Colocar Cristo no centro
“Caríssimos, a missão e a comunhão são possíveis se recolocarmos Cristo no centro”, encorajou o Santo Padre, citando dois eventos celebrados durante o Ano Santo, o Concílio de Niceia e o Concílio Vaticano II. E antes de concluir, mencionou os 50 anos da promulgação da Exortação Apostólica Evangelii nuntiandi, de Paulo VI, documento que recorda que o trabalho de cada um é importante para o todo, e o testemunho de uma vida cristã, que se expressa na comunhão, é o primeiro e maior serviço que podemos oferecer.

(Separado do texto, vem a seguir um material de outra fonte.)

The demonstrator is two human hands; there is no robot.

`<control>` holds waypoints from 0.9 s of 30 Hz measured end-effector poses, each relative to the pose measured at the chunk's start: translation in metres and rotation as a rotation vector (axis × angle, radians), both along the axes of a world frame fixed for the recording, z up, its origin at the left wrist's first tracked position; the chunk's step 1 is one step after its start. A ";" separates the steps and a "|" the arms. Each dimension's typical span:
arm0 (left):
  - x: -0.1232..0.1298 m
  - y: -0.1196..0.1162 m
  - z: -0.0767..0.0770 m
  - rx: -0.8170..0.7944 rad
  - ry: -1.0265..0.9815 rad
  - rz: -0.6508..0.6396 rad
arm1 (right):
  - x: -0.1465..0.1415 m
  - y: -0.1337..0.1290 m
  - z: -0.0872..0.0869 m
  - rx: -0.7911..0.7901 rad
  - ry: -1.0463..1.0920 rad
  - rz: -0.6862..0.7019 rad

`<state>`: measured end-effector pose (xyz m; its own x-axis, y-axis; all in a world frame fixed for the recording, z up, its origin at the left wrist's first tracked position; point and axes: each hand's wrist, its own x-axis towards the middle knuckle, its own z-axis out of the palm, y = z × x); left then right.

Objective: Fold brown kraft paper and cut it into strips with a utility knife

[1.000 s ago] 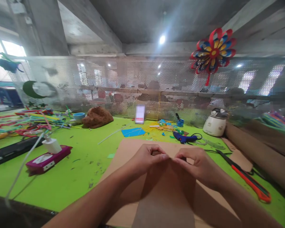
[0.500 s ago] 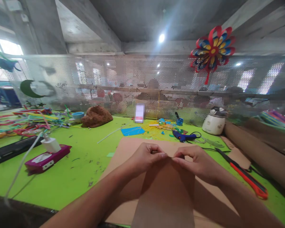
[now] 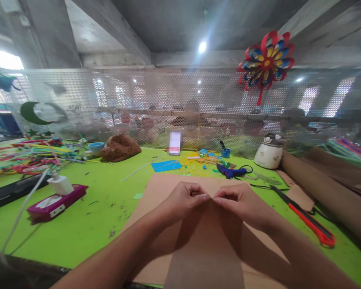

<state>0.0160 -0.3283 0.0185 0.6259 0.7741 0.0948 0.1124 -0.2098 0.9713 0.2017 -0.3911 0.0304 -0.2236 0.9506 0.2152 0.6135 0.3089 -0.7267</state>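
My left hand [image 3: 188, 198] and my right hand [image 3: 239, 200] meet over a light brown sheet [image 3: 159, 188] lying flat on the table. Thumb and forefinger of each hand are pinched together, the fingertips nearly touching. Between them they grip the far edge of a darker brown paper strip [image 3: 206, 257], which runs down towards me to the bottom of the view. Its edge is mostly covered by my fingers. Shadows of both hands and arms fall on the strip and the sheet.
On the green table [image 3: 108, 200] are a purple power strip [image 3: 57, 204], a blue glue gun [image 3: 231, 171] and a red-handled cutter [image 3: 313, 224]. A white jug [image 3: 269, 152] stands by a long brown roll [image 3: 321, 180]. Behind rises a perforated screen [image 3: 156, 88].
My right fingertips have moved left, closer to the left ones. The whole view has shifted slightly; both hands keep their pinch.
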 end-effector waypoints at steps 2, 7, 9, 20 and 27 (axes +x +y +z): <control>-0.001 0.000 0.000 -0.015 0.000 -0.005 | 0.000 0.000 -0.001 0.011 -0.001 -0.004; -0.003 0.000 0.002 -0.032 -0.001 -0.025 | -0.003 0.001 -0.003 0.084 -0.045 -0.032; -0.003 0.000 0.002 -0.037 0.000 -0.028 | -0.003 0.001 -0.002 0.094 -0.050 -0.032; -0.005 -0.001 0.010 -0.031 -0.033 0.038 | 0.009 0.008 -0.008 -0.065 0.316 -0.075; -0.010 0.008 0.008 -0.135 -0.107 0.071 | 0.007 0.008 -0.010 -0.117 0.470 -0.105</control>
<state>0.0061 -0.3205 0.0263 0.5616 0.8259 0.0499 0.0169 -0.0718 0.9973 0.2088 -0.3829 0.0205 -0.0301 0.9867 0.1600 0.2341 0.1626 -0.9585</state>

O Pontífice se despediu citando o teólogo alemão Dietrich Bonhoeffer, que meditando sobre o mistério do Natal escreveu: “Deus não se envergonha da insignificância do homem, mas entra nela. […] Deus ama o que está perdido, o que não é considerado, o insignificante, o que é marginalizado, fraco e abatido”.
“Que o Senhor nos conceda a sua mesma condescendência e compaixão, e o seu amor, para que nos tornemos, a cada dia, seus discípulos e testemunhas. Desejo, de coração, a todos vocês, um Feliz Natal! Que o Senhor nos traga a sua luz e dê paz ao mundo!”
Ao final do discurso, o Papa saudou um a um os seus colaboradores, oferecendo de presente uma cópia do livro “A prática da presença de Deus”.